## [Work to be completed]
Only the lines containing "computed" belong in the answer; find them in the material below.

Start of Records for this exercise

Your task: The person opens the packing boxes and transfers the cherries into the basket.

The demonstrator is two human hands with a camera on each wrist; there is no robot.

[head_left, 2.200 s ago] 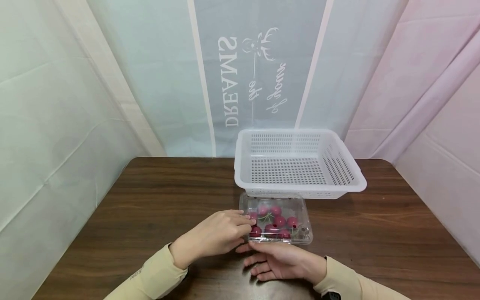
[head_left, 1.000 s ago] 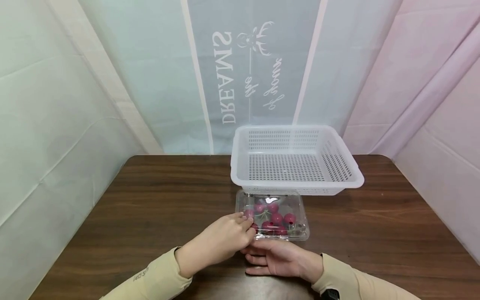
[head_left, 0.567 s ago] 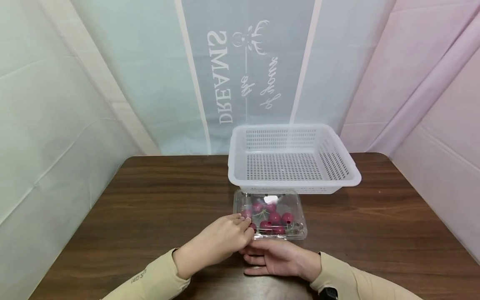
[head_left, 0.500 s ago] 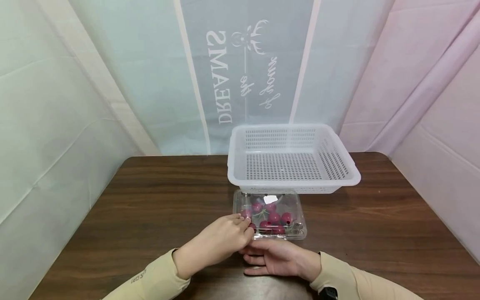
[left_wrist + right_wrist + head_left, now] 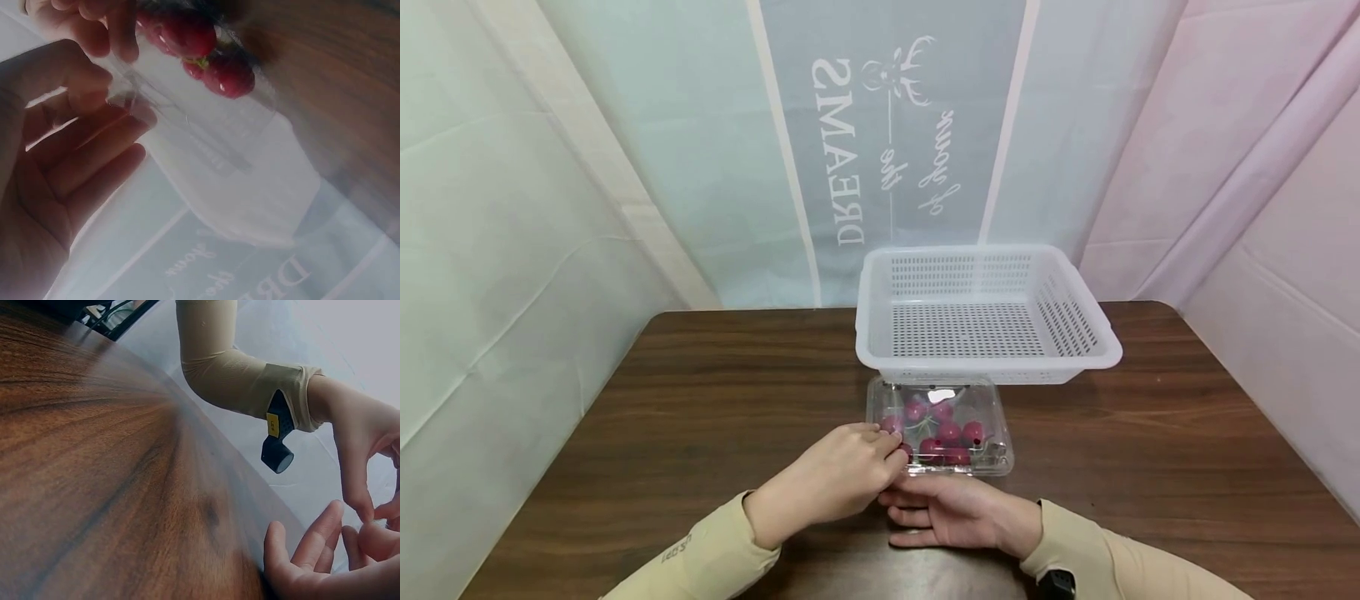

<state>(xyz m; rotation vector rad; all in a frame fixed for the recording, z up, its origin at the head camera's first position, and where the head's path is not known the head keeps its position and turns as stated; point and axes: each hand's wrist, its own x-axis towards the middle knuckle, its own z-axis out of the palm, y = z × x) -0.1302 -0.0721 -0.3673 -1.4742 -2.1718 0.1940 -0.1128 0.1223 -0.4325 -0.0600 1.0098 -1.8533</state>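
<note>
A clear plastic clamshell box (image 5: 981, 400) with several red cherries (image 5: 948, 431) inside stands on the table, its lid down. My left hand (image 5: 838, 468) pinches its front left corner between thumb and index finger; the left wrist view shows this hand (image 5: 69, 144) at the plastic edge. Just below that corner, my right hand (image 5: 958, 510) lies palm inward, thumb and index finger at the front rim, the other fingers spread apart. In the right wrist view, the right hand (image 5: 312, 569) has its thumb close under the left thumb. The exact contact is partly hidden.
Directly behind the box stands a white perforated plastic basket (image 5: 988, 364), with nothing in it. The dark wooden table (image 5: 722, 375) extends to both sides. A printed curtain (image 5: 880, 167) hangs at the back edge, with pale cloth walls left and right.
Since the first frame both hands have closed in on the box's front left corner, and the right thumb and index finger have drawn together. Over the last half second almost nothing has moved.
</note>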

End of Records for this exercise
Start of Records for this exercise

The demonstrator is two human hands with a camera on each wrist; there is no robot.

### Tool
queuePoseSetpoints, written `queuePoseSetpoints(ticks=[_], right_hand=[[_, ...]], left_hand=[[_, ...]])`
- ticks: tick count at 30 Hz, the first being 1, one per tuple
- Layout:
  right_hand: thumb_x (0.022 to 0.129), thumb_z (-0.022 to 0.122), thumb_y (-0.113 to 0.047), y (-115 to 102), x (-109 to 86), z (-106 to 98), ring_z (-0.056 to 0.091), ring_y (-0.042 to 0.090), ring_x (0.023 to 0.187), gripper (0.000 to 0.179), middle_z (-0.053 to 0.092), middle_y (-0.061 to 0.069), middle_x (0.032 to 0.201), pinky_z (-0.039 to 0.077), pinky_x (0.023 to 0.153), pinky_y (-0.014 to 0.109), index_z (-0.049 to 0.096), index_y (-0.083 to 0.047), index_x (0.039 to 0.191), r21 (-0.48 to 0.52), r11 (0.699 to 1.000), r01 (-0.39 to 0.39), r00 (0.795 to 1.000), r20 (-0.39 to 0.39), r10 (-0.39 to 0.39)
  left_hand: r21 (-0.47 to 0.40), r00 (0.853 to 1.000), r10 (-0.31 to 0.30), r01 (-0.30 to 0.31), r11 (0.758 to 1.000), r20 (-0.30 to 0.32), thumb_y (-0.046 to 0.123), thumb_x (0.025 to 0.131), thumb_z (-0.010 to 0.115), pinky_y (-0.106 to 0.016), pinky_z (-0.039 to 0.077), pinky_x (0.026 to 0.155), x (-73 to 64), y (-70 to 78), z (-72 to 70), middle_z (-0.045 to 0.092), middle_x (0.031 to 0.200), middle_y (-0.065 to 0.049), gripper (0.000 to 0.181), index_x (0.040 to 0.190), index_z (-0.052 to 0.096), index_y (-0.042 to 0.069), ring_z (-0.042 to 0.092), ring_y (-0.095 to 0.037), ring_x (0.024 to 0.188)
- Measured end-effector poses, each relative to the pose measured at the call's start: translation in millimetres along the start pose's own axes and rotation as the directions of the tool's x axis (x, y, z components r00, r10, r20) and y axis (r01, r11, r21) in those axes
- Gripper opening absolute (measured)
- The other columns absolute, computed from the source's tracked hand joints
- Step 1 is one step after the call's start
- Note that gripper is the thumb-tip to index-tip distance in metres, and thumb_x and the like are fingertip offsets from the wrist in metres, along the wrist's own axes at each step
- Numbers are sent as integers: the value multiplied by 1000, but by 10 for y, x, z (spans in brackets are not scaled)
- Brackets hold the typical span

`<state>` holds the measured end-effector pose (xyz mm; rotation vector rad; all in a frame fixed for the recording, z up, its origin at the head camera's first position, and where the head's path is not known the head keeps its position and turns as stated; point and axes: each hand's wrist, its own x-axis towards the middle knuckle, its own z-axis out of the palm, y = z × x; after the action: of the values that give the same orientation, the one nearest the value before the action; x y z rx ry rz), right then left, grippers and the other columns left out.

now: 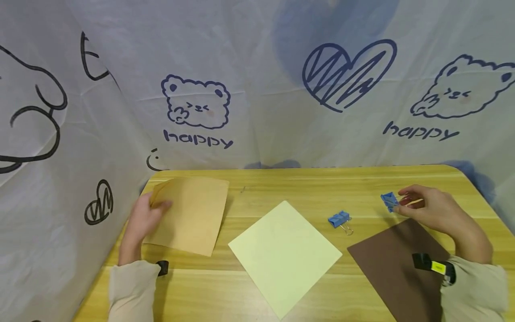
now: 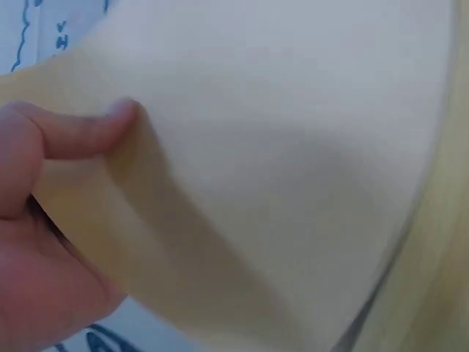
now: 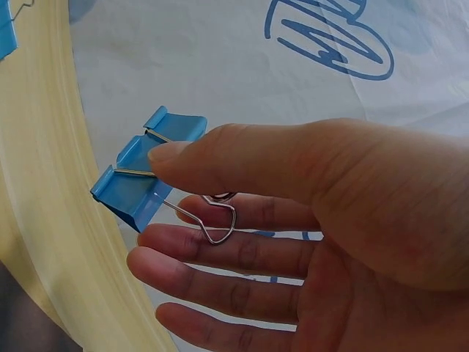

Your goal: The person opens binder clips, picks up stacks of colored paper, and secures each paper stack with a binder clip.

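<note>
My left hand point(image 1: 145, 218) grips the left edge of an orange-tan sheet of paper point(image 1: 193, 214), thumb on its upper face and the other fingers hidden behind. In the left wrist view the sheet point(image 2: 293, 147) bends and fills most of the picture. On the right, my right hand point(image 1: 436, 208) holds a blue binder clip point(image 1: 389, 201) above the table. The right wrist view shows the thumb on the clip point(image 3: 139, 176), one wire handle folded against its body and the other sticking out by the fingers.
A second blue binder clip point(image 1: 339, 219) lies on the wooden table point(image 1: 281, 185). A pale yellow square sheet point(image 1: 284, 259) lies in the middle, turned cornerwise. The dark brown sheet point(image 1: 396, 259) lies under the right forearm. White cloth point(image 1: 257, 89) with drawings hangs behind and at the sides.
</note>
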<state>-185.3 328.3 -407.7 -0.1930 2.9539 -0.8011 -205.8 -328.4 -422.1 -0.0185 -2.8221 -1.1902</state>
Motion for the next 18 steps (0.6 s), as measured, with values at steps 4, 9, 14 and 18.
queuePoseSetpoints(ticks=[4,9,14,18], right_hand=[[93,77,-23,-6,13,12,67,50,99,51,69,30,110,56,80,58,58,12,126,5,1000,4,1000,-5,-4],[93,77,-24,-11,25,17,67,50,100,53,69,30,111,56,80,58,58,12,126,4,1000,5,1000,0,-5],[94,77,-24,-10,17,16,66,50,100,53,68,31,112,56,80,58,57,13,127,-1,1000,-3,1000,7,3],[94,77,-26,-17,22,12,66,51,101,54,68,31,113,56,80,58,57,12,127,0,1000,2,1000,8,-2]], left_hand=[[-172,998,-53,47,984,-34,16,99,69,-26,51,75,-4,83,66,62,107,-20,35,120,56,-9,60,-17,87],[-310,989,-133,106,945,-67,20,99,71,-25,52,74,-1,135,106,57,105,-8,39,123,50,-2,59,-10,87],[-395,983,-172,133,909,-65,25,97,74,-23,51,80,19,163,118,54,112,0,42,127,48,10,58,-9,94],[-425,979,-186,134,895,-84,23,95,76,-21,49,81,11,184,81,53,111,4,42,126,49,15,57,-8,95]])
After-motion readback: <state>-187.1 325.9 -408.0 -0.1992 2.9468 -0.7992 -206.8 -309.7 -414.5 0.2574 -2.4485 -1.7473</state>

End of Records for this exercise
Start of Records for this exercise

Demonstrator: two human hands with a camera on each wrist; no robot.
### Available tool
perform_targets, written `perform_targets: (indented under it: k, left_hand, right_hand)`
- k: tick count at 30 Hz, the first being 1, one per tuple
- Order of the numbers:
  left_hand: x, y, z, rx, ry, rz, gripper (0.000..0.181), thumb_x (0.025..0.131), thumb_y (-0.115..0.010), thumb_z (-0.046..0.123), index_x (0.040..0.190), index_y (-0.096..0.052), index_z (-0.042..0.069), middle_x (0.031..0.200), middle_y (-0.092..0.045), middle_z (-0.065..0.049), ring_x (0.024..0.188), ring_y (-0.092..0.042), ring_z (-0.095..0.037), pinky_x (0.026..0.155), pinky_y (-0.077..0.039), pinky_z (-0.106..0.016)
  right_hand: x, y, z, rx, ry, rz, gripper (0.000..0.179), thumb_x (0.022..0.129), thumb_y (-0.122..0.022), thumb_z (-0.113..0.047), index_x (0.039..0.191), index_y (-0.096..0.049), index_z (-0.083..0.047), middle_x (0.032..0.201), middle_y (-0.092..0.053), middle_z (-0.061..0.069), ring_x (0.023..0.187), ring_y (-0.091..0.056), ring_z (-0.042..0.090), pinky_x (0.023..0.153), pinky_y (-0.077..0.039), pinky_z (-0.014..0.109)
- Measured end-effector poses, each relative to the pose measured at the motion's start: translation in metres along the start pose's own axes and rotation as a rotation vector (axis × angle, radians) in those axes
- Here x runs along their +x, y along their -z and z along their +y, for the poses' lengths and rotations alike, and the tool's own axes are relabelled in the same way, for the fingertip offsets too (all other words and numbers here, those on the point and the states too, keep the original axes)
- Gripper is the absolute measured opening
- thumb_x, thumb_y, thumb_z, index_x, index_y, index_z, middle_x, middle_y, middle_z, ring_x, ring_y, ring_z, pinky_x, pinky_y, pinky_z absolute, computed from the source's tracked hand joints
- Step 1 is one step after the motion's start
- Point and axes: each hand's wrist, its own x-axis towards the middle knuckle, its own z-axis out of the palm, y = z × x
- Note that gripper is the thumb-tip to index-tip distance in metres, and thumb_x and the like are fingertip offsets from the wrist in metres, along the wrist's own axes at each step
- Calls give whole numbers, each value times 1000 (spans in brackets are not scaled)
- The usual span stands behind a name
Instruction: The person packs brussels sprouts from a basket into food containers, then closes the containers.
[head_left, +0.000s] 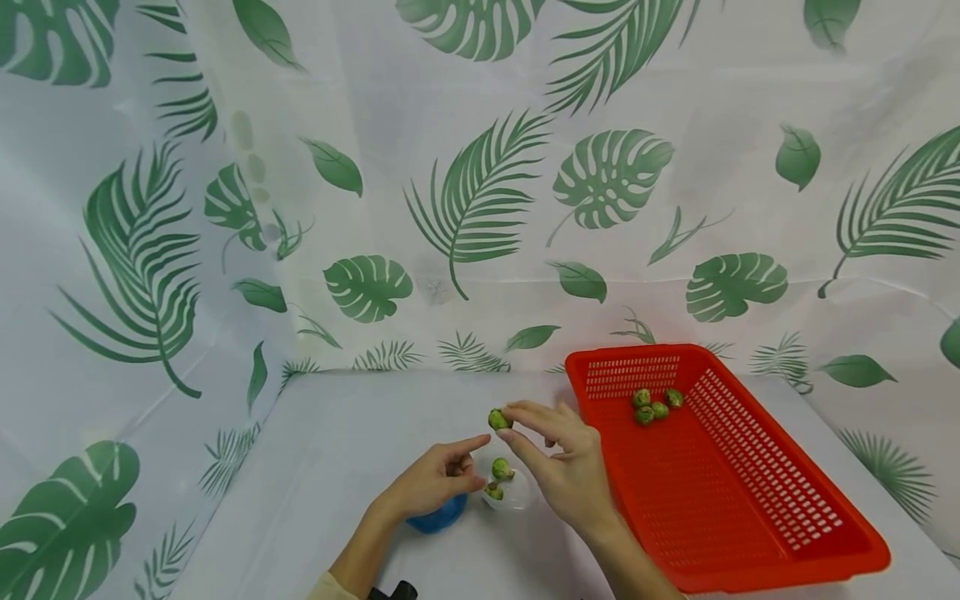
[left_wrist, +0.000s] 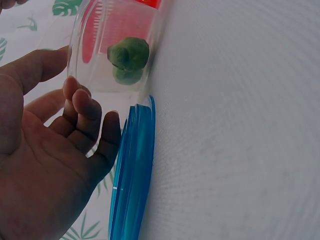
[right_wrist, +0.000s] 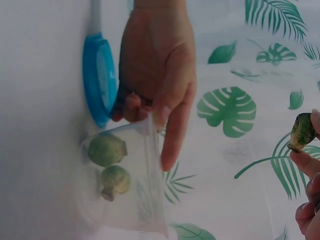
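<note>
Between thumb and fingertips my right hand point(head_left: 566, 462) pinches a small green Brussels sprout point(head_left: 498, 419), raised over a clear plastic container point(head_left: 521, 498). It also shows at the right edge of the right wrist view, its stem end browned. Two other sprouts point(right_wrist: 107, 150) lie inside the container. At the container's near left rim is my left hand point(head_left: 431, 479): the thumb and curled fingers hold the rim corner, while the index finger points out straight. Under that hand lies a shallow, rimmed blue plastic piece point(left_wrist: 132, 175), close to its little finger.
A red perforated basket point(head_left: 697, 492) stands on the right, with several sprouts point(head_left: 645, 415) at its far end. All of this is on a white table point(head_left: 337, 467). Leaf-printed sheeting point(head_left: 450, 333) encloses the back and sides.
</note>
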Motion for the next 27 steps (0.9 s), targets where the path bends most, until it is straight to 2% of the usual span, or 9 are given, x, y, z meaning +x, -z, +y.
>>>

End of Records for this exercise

## [Problem solution]
- The other columns absolute, computed from the source's tracked hand joints
- thumb_x, thumb_y, thumb_z, index_x, index_y, index_z, middle_x, middle_y, middle_z, ring_x, ring_y, ring_z, pinky_x, pinky_y, pinky_z absolute, computed from the source's tracked hand joints

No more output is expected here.